POL272 Quantitative Methods for Social Science Research
Sebastian Koehler
2026-02-19
Notes on the midterm assessment
Assessment is a research project, that will take the shape of a 3-minute TikTok-style video. You will need to submit the video alongside a script and the R code. The maximum limit is 2,000 words - this is a limit, not a goal.
Instructions and data were posted today and we will dedicate a section of the Lecture to discuss them
You will have to submit on QMPlus, assignment is due on 10 March 2026
The assessment will comprise a series of tasks, which will require you to manipulate data and produce output using RStudio
Pro-tip: the practical tasks are the same ones you have done in the seminars.
Why do we analyse data?
MEASURE:To infer population characteristics via survey research
what proportion of constituents support a particular policy?
PREDICT:To make predictions
who is the most likely candidate to win an upcoming election?

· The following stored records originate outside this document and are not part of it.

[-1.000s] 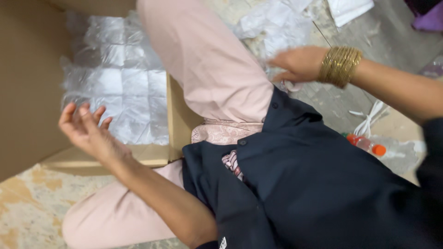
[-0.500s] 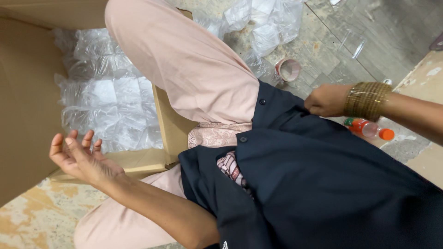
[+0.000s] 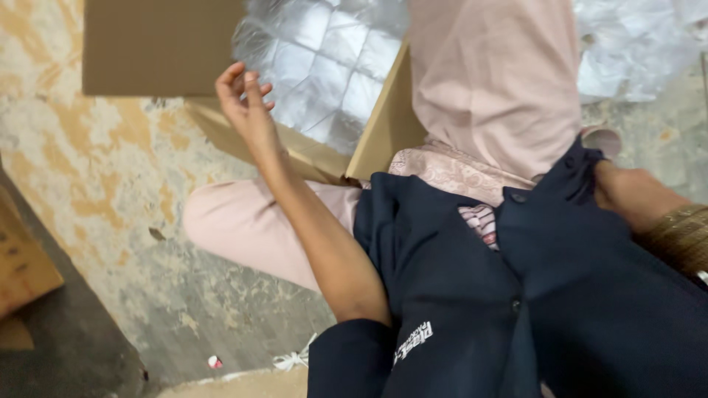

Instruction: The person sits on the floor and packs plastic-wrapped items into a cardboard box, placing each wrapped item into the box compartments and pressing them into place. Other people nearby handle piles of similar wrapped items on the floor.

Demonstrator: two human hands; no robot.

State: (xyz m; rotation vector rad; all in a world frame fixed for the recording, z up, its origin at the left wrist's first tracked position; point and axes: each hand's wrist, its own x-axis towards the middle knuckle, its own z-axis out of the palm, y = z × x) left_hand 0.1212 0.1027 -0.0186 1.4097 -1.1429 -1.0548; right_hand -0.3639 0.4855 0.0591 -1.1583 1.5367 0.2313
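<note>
My left hand [image 3: 247, 103] is raised with fingers apart and loosely curled, holding nothing, beside the near flap of an open cardboard box [image 3: 158, 48]. The box holds sheets of clear bubble wrap [image 3: 324, 66]. My right hand [image 3: 634, 193], with gold bangles [image 3: 682, 237] on the wrist, grips the edge of my dark navy jacket [image 3: 531, 295] at my waist. My legs in pale pink trousers [image 3: 494, 81] stretch out beside the box.
A worn, mottled stone floor [image 3: 110, 199] lies to the left. More crumpled clear plastic wrap [image 3: 634, 51] lies at the upper right. A piece of brown cardboard [image 3: 22, 273] sits at the far left edge. Small scraps [image 3: 291, 360] lie on the floor near my elbow.
The view has swung left. My right hand has come back from the plastic wrap to my waist and taken hold of the jacket edge. My left hand stays raised and empty.
</note>
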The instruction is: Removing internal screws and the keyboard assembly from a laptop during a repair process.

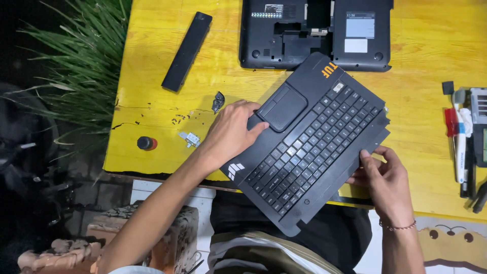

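Observation:
A black laptop top cover with keyboard and touchpad (309, 144) lies tilted over the front edge of the yellow table (421, 91). My left hand (231, 133) grips its left edge beside the touchpad. My right hand (385, 180) holds its lower right edge, thumb on the rim. The laptop's opened black base (284, 40) lies upside down at the back of the table, partly covered by the keyboard cover's corner.
A long black battery (186, 50) lies at the back left. Small screws and metal bits (188, 138) and a small black and red cap (146, 143) sit near the left edge. Tools and pens (464, 147) line the right side. A plant (81, 66) stands left.

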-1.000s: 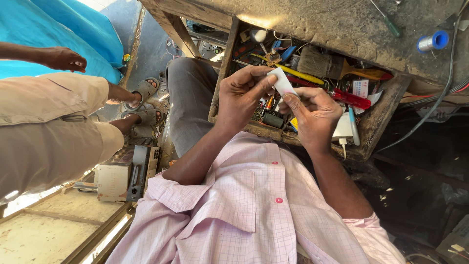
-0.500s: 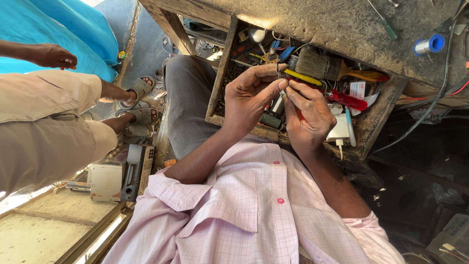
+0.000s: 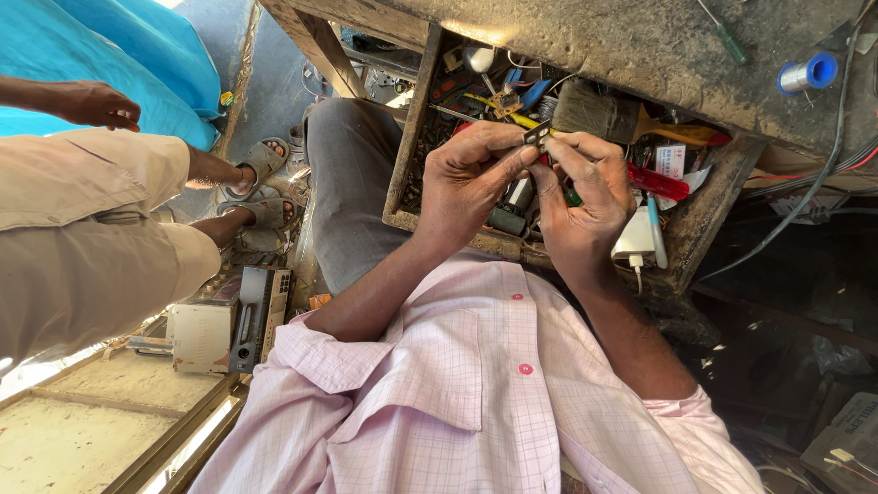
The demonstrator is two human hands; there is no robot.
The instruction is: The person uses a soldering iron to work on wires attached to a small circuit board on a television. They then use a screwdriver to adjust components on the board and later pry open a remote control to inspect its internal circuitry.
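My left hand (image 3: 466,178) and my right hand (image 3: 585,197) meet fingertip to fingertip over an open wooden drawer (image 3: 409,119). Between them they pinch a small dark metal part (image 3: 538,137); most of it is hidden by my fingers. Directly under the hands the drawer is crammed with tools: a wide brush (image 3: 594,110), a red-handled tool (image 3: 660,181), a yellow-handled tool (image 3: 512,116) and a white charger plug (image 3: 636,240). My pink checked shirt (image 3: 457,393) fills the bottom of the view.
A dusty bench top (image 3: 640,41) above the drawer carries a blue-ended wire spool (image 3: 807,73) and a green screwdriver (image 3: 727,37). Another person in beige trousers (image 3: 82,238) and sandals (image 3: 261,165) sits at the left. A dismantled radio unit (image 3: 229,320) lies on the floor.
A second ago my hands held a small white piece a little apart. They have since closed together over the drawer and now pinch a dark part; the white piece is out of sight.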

EXPLAIN:To estimate the causal effect of a treatment on an outcome
what is the effect of small classrooms on student performance?
Why do we analyse data?
MEASURE:To infer population characteristics via survey research
what proportion of constituents support a particular policy?
PREDICT:To make predictions
who is the most likely candidate to win an upcoming election?
EXPLAIN:To estimate the causal effect of a treatment on an outcome
what is the effect of small classrooms on student performance?
Plan for today
Sample vs. Population
Representative samples
Random Sampling
Random Treatment Assignment vs. Random Sampling
Exploring One Variable At a Time
Table of frequencies
Table of proportions
Histogram
Descriptive Statistics: mean, median, standard deviation, and variance
Exploring the Relationship Between Two Variables
Scatter plots
Correlations
Sample vs. Population
We often want to know the characteristics of a large population such as the residents of a country
Yet collecting data from every individual in the population is either prohibitively expensive or simply infeasible
In the UK, we try to collect data from each individual every ten years
The 2021 census cost £1 billion, approximately (population at that time was around 60 million)
This is not feasible for research purposes!
We use surveys to collect data from a small subset of observations in order to understand the population
Subset of individuals chosen for study is called a sample
In the UK, researchers typically survey only about 1,200 people to infer the characteristics of more than 35 million adult citizens (n=1,200, N=35 million)
Representative Samples
In survey research, it is vital for the sample to be representative of the population of interest
A representative sample accurately reflects the characteristics of the population from which it is drawn, that is, characteristics appear in the sample in similar proportions as in the population as a whole
If the sample is not representative, our inferences regarding the population characteristics based on the sample will be wrong
Are you a representative sample of UK residents?
Are you a representative sample of QMUL students?
Are you a representative sample of QMUL Politics and IR students?
Are you a representative sample of POL272 students?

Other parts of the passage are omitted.